Repeat the listing word for word, but skip any pictures.

===== Raw data =====

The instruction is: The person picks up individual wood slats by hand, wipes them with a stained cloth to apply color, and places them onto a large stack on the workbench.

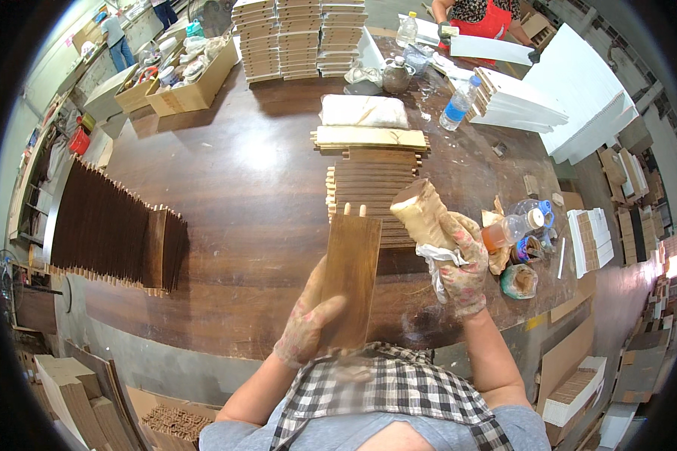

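I see left hand (pixel 306 325) in floral glove, grip closed on lower end of dark wooden panel (pixel 351 279), panel upright over near edge of counter (pixel 241 195). Right hand (pixel 459 263) at 3 o'clock of panel, grip closed on tan sponge block (pixel 421 213) and white rag (pixel 438 264). Stack of wooden slats (pixel 372 188) at 12 o'clock. Row of stained panels (pixel 113 229) at 9 o'clock, well apart.
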The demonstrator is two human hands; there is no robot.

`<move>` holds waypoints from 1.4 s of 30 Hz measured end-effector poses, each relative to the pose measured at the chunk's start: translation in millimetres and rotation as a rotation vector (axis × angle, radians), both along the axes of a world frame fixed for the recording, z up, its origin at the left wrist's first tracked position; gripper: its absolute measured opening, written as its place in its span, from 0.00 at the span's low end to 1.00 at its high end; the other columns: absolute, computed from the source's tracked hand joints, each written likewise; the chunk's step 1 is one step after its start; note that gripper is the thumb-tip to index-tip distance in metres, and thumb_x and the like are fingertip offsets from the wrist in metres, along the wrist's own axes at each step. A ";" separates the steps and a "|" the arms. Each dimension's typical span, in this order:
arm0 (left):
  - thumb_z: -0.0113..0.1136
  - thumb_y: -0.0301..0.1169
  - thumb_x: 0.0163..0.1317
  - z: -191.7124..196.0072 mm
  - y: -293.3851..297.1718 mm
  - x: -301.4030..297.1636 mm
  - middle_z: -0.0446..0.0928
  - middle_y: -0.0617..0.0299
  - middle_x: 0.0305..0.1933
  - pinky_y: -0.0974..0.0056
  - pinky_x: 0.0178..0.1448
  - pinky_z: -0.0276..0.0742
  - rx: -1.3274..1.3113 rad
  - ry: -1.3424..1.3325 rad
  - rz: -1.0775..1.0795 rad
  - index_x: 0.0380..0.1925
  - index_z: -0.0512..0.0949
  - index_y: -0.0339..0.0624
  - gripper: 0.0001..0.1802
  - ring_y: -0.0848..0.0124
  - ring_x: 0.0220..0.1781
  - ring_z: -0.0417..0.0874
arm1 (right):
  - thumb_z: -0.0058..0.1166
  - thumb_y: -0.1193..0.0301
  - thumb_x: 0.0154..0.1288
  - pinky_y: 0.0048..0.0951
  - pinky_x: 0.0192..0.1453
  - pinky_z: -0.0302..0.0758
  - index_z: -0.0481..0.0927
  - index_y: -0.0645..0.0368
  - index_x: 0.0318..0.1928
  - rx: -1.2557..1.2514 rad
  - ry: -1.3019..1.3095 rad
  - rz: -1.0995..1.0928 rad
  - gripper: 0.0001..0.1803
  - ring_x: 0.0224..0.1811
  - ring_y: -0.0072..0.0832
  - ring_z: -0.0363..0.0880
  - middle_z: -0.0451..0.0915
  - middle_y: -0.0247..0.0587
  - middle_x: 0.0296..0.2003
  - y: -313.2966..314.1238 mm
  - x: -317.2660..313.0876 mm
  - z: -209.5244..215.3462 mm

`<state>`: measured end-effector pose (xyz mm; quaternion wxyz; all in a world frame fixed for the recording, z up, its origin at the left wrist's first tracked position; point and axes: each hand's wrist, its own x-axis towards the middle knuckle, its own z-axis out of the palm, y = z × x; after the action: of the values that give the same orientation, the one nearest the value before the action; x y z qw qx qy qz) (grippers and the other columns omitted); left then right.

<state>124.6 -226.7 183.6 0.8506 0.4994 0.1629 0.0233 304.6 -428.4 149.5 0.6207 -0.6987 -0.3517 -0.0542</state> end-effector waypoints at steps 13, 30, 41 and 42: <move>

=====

Solution below.
The instruction is: The person picks up individual wood slats by hand, wipes them with a stained cloth to apply color, and places them onto a large stack on the workbench.


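I see left hand (pixel 306 325) in floral glove, grip closed on lower end of dark wooden panel (pixel 351 279), panel upright over near edge of counter (pixel 241 195). Right hand (pixel 459 263) at 3 o'clock of panel, grip closed on tan sponge block (pixel 421 213) and white rag (pixel 438 264). Stack of wooden slats (pixel 372 188) at 12 o'clock. Row of stained panels (pixel 113 229) at 9 o'clock, well apart.
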The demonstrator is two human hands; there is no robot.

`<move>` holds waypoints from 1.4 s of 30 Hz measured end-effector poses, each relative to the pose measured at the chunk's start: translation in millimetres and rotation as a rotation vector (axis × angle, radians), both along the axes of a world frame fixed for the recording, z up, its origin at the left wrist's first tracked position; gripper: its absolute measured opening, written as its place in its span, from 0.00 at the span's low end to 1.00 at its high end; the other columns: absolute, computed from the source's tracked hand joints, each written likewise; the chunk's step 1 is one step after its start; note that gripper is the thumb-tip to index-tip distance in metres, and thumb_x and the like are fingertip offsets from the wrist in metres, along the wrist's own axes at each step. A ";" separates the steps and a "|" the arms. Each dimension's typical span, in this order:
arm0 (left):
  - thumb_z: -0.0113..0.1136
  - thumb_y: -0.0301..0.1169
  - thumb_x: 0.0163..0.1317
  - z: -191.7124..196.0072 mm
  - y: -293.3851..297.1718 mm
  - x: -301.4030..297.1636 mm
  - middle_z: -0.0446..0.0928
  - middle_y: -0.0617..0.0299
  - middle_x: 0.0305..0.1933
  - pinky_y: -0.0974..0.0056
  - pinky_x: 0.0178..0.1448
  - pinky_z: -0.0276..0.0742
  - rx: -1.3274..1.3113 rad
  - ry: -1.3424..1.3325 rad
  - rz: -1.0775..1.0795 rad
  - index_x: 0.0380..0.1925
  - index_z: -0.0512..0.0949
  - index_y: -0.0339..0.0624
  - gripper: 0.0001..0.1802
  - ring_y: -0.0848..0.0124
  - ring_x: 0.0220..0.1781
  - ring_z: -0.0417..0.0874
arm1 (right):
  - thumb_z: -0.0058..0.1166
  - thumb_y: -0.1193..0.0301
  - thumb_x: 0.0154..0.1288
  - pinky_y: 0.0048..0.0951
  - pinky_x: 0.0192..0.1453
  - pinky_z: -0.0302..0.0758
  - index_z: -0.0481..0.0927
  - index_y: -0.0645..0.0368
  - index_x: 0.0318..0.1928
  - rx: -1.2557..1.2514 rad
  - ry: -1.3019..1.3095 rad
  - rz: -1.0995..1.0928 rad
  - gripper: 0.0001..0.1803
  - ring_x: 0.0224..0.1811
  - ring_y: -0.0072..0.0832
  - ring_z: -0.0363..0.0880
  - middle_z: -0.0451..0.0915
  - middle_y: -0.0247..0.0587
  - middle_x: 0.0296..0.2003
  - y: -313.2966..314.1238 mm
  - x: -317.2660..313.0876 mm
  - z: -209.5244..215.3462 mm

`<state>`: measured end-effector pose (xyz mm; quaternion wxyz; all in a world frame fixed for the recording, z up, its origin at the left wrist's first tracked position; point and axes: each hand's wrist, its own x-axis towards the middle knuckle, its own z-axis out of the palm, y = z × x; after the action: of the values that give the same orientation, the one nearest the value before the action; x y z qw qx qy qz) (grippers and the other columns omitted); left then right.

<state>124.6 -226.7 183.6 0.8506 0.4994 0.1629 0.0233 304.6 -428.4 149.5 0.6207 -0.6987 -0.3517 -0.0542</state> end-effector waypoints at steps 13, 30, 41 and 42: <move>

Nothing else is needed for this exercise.